▶ [WORK TO COMPLETE]:
Your task is to quote the listing below exactly, beginning with its first line and ending on the line bearing "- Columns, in".

▶ [DATASET EXCERPT]:

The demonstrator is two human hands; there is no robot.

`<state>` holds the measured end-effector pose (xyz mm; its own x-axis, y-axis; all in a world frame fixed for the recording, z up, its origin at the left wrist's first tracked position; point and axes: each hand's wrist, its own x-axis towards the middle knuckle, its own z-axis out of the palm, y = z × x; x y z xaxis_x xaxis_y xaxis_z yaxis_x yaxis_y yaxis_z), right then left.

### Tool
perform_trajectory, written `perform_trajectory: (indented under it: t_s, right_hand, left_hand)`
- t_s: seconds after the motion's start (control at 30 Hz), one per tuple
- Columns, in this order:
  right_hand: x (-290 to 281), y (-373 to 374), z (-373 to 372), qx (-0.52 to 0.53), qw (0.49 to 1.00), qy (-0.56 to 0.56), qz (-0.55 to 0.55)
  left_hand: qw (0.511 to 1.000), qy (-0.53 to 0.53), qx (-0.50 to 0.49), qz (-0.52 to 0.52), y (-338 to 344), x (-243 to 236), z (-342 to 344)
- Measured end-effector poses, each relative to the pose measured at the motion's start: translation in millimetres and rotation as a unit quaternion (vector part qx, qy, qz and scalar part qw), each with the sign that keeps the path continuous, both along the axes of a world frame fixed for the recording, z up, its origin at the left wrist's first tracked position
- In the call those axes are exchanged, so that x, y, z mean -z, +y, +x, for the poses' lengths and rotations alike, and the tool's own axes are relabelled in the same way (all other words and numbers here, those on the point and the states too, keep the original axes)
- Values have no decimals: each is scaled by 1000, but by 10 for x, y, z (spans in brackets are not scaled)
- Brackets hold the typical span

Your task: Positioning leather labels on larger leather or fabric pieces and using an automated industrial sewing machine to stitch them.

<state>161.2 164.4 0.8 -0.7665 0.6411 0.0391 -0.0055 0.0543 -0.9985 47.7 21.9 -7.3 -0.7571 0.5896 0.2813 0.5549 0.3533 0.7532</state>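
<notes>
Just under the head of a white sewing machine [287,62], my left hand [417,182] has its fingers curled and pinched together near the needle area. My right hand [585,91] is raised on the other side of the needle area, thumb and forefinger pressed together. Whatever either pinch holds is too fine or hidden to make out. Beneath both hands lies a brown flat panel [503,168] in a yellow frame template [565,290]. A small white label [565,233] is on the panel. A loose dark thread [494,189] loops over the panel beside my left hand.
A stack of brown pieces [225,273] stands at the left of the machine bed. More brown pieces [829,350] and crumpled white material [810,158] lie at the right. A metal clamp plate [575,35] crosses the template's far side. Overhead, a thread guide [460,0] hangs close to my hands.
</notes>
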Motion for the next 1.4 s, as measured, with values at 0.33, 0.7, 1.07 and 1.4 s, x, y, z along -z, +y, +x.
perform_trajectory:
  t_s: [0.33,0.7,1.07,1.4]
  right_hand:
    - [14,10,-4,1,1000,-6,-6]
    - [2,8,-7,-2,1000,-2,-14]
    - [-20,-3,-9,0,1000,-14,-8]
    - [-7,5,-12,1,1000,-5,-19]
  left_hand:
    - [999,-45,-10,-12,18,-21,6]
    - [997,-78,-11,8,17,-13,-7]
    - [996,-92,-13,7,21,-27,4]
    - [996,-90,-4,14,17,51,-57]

▶ [RESULT FOR THIS EXERCISE]:
The demonstrator is two human hands; there is no robot.

`<state>` holds the measured end-effector pose (xyz mm; its own x-axis, y-axis; all in a world frame fixed for the recording, z up, its origin at the left wrist's first tracked position; point and axes: each hand's wrist, its own x-axis towards the middle knuckle, its own z-axis out of the palm, y = z × x; x y z xaxis_x xaxis_y xaxis_z yaxis_x yaxis_y yaxis_z), right then left.

### Tool
perform_trajectory, written `perform_trajectory: (indented under it: t_s, right_hand, left_hand)`
- t_s: seconds after the motion's start (control at 30 Hz), one per tuple
- Columns, in this order:

Nothing further remains in this exercise.